What this task involves → When you write out the listing, keep every character and omit the pictures.

Material provided →

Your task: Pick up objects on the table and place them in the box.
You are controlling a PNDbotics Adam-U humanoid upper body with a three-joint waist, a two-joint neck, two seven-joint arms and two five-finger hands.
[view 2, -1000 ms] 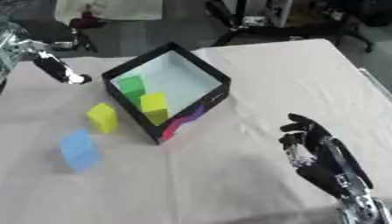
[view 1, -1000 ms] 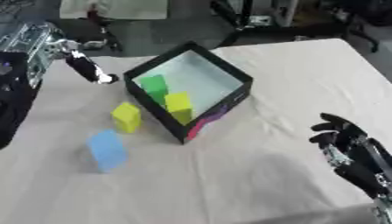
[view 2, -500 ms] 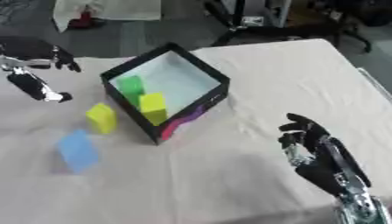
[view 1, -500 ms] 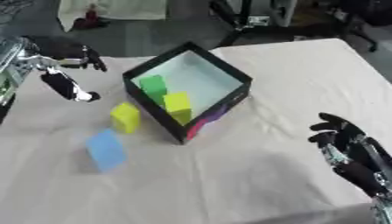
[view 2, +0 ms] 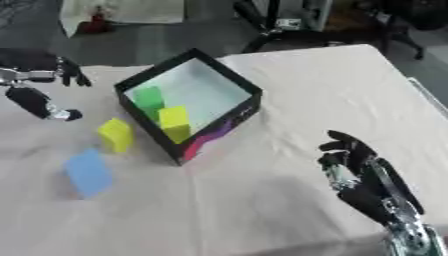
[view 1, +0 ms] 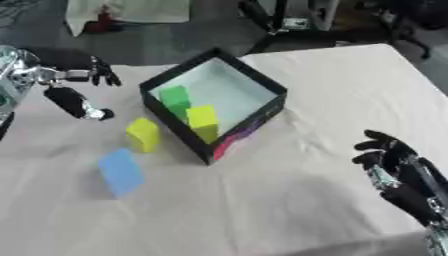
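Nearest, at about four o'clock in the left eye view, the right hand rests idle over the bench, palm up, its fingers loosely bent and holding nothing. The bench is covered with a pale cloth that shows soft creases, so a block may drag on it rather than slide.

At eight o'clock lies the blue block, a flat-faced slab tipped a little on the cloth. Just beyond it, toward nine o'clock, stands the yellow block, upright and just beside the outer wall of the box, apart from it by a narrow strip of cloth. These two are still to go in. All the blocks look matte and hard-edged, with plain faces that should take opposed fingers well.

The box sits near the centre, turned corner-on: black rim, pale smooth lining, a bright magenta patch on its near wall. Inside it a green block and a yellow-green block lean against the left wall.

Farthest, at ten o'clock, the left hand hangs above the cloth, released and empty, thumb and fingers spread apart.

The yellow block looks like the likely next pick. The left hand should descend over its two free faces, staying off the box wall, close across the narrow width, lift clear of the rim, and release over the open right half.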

Answer section →
Your task: Pick up objects on the table and place them in the box.
You are controlling a PNDbotics Adam-U humanoid upper body with a three-joint waist, a two-joint neck, two seven-joint arms and two five-finger hands.
[view 2, -1000 ms] 
[view 1, -1000 ms] 
[view 2, -500 ms] 
[view 1, -500 ms] 
[view 2, +0 ms] 
[view 1, +0 ms] 
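Nearest, at about four o'clock in the left eye view, the right hand rests idle over the bench, palm up, its fingers loosely bent and holding nothing. The bench is covered with a pale cloth that shows soft creases, so a block may drag on it rather than slide.

At eight o'clock lies the blue block, a flat-faced slab tipped a little on the cloth. Just beyond it, toward nine o'clock, stands the yellow block, upright and just beside the outer wall of the box, apart from it by a narrow strip of cloth. These two are still to go in. All the blocks look matte and hard-edged, with plain faces that should take opposed fingers well.

The box sits near the centre, turned corner-on: black rim, pale smooth lining, a bright magenta patch on its near wall. Inside it a green block and a yellow-green block lean against the left wall.

Farthest, at ten o'clock, the left hand hangs above the cloth, released and empty, thumb and fingers spread apart.

The yellow block looks like the likely next pick. The left hand should descend over its two free faces, staying off the box wall, close across the narrow width, lift clear of the rim, and release over the open right half.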

The exercise is complete with this answer.